BRIEF —
Output every record word for word, minus the pictures.

::::

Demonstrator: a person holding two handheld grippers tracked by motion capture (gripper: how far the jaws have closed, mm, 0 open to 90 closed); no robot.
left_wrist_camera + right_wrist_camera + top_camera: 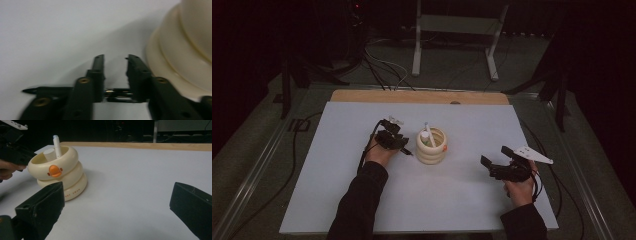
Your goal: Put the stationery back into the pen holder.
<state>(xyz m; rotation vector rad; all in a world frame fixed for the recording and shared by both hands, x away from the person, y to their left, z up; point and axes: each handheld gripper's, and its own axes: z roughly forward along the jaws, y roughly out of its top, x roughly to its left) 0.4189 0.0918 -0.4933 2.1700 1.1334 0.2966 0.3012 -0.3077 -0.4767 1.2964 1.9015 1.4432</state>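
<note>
Jaws on your right gripper (496, 165) were spread wide over bare white table (472, 125), nothing between them. Further in, your left gripper (115, 61) had a black pen (47, 90) pinched crosswise, tip sticking out sideways, right beside the cream ringed duck-face holder (58, 171), which had a white marker (57, 146) standing inside.

The holder (58, 172) looks like smooth, glossy cream plastic with an orange plastic beak (54, 170). Under it, the table (462, 190) has a matt white top; behind it runs a bare wood edge (419, 96). The black pen (50, 90) beside it has shiny metal.
</note>
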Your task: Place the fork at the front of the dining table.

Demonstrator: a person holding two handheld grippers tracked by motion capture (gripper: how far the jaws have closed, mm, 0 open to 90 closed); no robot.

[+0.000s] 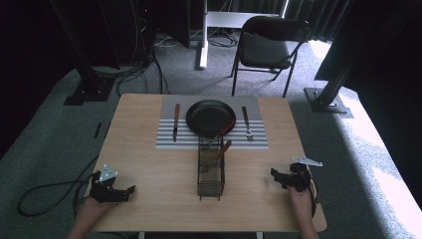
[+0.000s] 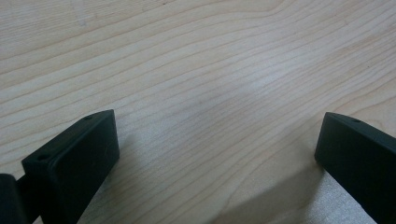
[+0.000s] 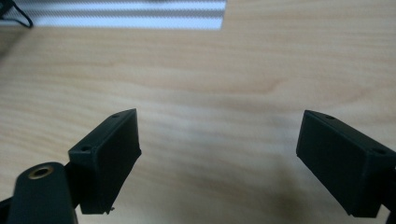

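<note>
A black round plate (image 1: 210, 116) sits on a grey striped placemat (image 1: 259, 139) at the far middle of the wooden table (image 1: 159, 169). A knife (image 1: 175, 122) lies left of the plate, a fork (image 1: 247, 123) lies right of it. A black wire basket (image 1: 210, 172) stands in front of the mat with wooden-handled utensils (image 1: 225, 147) leaning in its far end. My left gripper (image 1: 130, 191) rests open at the near left, empty over bare wood (image 2: 210, 93). At the near right my right gripper (image 1: 274, 175) stands open and empty, with the mat's corner (image 3: 140, 18) ahead.
A black folding chair (image 1: 266, 47) stands beyond the table's far edge. Dark frame posts (image 1: 87, 74) and cables lie on the carpet at left, another post base (image 1: 326, 97) at right. Bare wood lies between each gripper and the basket.
</note>
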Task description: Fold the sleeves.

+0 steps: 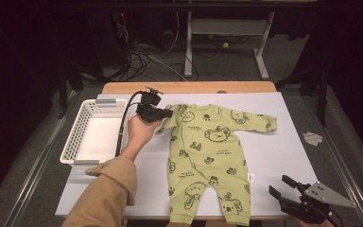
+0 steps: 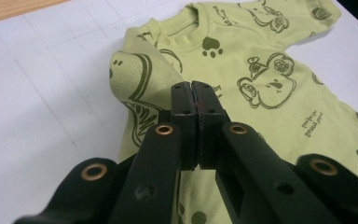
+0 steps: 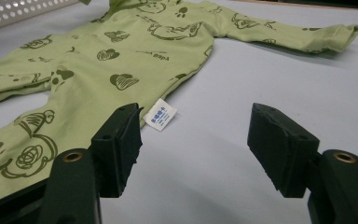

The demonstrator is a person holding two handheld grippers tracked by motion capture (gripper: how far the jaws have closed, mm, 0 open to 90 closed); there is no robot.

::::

OUTPUT OF THE TASK —
Demonstrator: a person holding two handheld grippers tracked by motion capture (gripper: how far the jaws have closed, mm, 0 open to 90 closed); no robot.
left_wrist_camera + right_wrist_camera + top_camera: 
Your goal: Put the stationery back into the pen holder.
<state>(xyz m; rotation vector rad; all in a world frame fixed for the recording and shared by both hands, x away from the person, y to their left, z up; point and axes: each handheld gripper's, and its own axes: z roughly forward along the jaws, y roughly out of its top, x roughly to its left) 0.4189 0.0918 -0.4933 2.1700 1.1334 0.2966 0.3012 -0.3077 -0.4767 1.2964 1.9015 1.4432</state>
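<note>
Jaws on your right gripper (496, 165) were spread wide over bare white table (472, 125), nothing between them. Further in, your left gripper (115, 61) had a black pen (47, 90) pinched crosswise, tip sticking out sideways, right beside the cream ringed duck-face holder (58, 171), which had a white marker (57, 146) standing inside.

The holder (58, 172) looks like smooth, glossy cream plastic with an orange plastic beak (54, 170). Under it, the table (462, 190) has a matt white top; behind it runs a bare wood edge (419, 96). The black pen (50, 90) beside it has shiny metal.
</note>
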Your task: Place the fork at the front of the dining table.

Demonstrator: a person holding two handheld grippers tracked by motion capture (gripper: how far the jaws have closed, mm, 0 open to 90 closed); no robot.

[+0.000s] 
[+0.000s] 
[+0.000s] 

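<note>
A black round plate (image 1: 210, 116) sits on a grey striped placemat (image 1: 259, 139) at the far middle of the wooden table (image 1: 159, 169). A knife (image 1: 175, 122) lies left of the plate, a fork (image 1: 247, 123) lies right of it. A black wire basket (image 1: 210, 172) stands in front of the mat with wooden-handled utensils (image 1: 225, 147) leaning in its far end. My left gripper (image 1: 130, 191) rests open at the near left, empty over bare wood (image 2: 210, 93). At the near right my right gripper (image 1: 274, 175) stands open and empty, with the mat's corner (image 3: 140, 18) ahead.
A black folding chair (image 1: 266, 47) stands beyond the table's far edge. Dark frame posts (image 1: 87, 74) and cables lie on the carpet at left, another post base (image 1: 326, 97) at right. Bare wood lies between each gripper and the basket.
</note>
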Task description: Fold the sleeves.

+0 steps: 
+0 steps: 
+0 steps: 

The demonstrator is a person holding two handheld grippers tracked by motion capture (gripper: how far the jaws have closed, mm, 0 open to 90 closed); there is no robot.

Nothing else is required to complete the output.